## EXERCISE DESCRIPTION:
This exercise calls for the line with "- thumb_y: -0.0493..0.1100", the line with "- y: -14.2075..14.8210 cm", and all lines between them in the material below, output exactly and with no other lines.

## GIVEN INFORMATION:
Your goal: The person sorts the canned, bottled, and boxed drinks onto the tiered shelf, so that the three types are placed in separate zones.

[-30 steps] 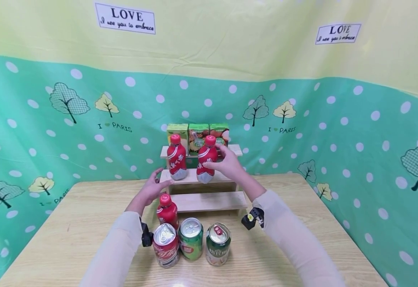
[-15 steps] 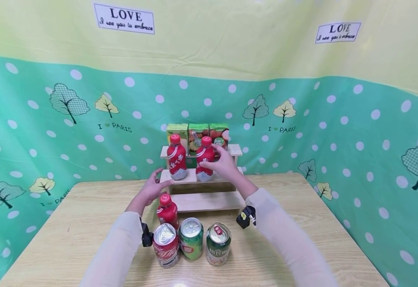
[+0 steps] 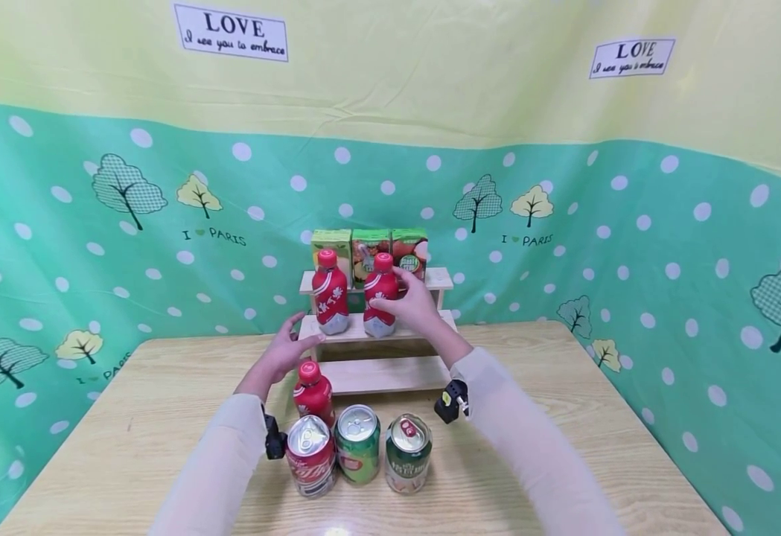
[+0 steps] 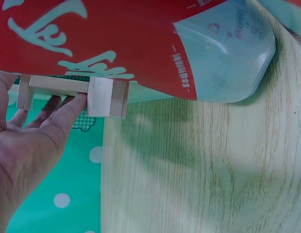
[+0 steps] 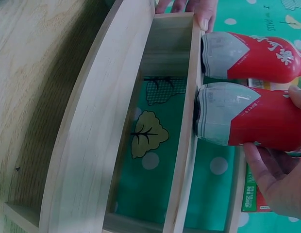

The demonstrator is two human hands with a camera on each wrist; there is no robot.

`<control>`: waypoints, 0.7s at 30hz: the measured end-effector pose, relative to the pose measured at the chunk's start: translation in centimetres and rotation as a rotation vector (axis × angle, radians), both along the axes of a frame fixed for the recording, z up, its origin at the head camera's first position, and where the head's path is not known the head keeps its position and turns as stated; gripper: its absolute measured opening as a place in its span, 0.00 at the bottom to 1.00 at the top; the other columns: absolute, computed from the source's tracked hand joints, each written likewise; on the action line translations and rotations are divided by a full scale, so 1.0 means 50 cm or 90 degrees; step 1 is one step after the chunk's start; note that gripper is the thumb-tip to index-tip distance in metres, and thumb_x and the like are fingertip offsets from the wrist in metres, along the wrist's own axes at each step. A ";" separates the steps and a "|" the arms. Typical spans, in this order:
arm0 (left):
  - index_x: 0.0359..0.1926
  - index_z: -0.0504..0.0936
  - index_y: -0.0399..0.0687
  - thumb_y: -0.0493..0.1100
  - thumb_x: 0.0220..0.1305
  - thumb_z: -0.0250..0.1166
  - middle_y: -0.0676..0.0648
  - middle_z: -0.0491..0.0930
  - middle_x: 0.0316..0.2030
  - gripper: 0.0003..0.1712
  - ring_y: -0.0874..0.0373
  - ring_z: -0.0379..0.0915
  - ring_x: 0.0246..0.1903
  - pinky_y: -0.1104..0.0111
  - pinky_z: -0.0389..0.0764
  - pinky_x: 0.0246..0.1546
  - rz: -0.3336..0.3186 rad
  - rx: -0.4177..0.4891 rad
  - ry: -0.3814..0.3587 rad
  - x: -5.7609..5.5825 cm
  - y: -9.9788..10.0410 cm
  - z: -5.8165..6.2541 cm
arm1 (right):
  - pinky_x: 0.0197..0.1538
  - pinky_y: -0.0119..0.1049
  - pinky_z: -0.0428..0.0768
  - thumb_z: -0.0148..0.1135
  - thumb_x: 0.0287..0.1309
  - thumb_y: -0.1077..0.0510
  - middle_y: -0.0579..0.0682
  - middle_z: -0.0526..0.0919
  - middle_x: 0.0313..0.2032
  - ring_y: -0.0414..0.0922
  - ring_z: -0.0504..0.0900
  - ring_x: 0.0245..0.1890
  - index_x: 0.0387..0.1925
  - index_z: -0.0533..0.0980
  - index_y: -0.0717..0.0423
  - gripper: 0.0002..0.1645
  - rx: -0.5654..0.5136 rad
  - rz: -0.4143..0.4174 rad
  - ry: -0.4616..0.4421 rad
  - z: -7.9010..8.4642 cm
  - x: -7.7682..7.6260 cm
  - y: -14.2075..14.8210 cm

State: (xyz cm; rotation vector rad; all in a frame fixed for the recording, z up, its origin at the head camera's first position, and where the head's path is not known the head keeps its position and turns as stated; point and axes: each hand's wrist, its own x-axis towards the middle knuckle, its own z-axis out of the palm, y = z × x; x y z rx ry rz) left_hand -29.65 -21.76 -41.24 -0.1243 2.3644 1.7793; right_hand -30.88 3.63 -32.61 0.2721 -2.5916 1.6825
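My right hand [image 3: 417, 304] grips a red drink bottle [image 3: 380, 286] from its right side, thumb in front and fingers behind. That bottle stands upright, its base on the middle tier of a small wooden step shelf [image 3: 383, 376]. In the right wrist view its clear bottom [image 5: 213, 114] meets the tier's edge. Just to its left on this tier stands a matching red bottle [image 3: 330, 294]. My left hand [image 3: 281, 353] holds the left end of the middle tier, between thumb and fingers. A third red bottle [image 3: 313, 398] stands on the table, large in the left wrist view.
Three juice boxes [image 3: 371, 253] line the top tier. In front of the shelf stand a red can [image 3: 311, 461], a green can [image 3: 358, 447] and a dark green can [image 3: 408, 458] on the wooden table [image 3: 531, 417]. A green and yellow cloth [image 3: 390, 171] hangs behind.
My right hand has moved the gripped bottle slightly left, nearer the other bottle, and it now stands straighter. The left hand has stayed in place.
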 end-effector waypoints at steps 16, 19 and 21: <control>0.74 0.36 0.55 0.51 0.63 0.60 0.30 0.36 0.72 0.49 0.33 0.36 0.71 0.45 0.67 0.61 0.000 0.010 -0.001 -0.011 -0.004 -0.011 | 0.55 0.46 0.80 0.72 0.47 0.49 0.50 0.70 0.61 0.50 0.72 0.59 0.67 0.61 0.43 0.46 0.010 -0.022 0.038 -0.015 -0.017 -0.030; 0.74 0.37 0.55 0.50 0.63 0.60 0.31 0.36 0.72 0.50 0.33 0.36 0.70 0.45 0.67 0.61 0.001 0.012 -0.004 -0.012 -0.004 -0.010 | 0.56 0.46 0.79 0.71 0.47 0.48 0.50 0.70 0.61 0.49 0.72 0.59 0.67 0.61 0.43 0.46 0.008 -0.023 0.043 -0.016 -0.017 -0.034; 0.74 0.37 0.55 0.50 0.63 0.61 0.31 0.36 0.72 0.49 0.33 0.36 0.71 0.45 0.68 0.61 0.001 0.013 -0.007 -0.013 -0.004 -0.009 | 0.56 0.46 0.79 0.71 0.47 0.48 0.50 0.70 0.61 0.49 0.72 0.59 0.67 0.61 0.43 0.46 0.006 -0.025 0.043 -0.016 -0.016 -0.036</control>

## EXPECTED ANSWER:
  - thumb_y: -0.0493..0.1100
  - thumb_x: 0.0220..0.1305
  - thumb_z: -0.0250..0.1166
  - middle_y: -0.0676..0.0648
  - middle_z: -0.0491..0.0930
  - middle_x: 0.0316..0.2030
  - gripper: 0.0003..0.1712
  - ring_y: -0.0874..0.0373
  - ring_z: -0.0379..0.0915
  - ring_x: 0.0246..0.1903
  - pinky_y: -0.1104..0.0111
  - pinky_z: -0.0389..0.0764
  - pinky_x: 0.0246..0.1546
  - rz: -0.3336..0.3186 rad
  - rx: -0.4177..0.4891 rad
  - ry: -0.3814..0.3587 rad
  - x: -5.7609..5.5825 cm
  - y: -9.9788..10.0410 cm
  - z: -5.8165..6.2541 cm
arm1 (right):
  - pinky_x: 0.0197..0.1538
  - pinky_y: -0.0119..0.1049
  - pinky_z: -0.0428..0.0768
  - thumb_z: -0.0148..0.1135
  - thumb_x: 0.0287..0.1309
  - thumb_y: -0.1077..0.0510
  - middle_y: -0.0579..0.0682
  - middle_z: -0.0526..0.0919
  - middle_x: 0.0313..0.2032
  - ring_y: -0.0414..0.0922
  - ring_z: -0.0504..0.0900
  - ring_x: 0.0245..0.1890
  - index_x: 0.0387..0.1925
  - index_z: -0.0533..0.0980
  - index_y: -0.0717..0.0423
  - gripper: 0.0002..0.1645
  - rx: -0.5654..0.5136 rad
  - rz: -0.4143..0.4174 rad
  - ry: -0.4616..0.4421 rad
  - z: -7.9010..8.4642 cm
  - x: -7.7682..7.6260 cm
  - y: -14.2075..14.8210 cm

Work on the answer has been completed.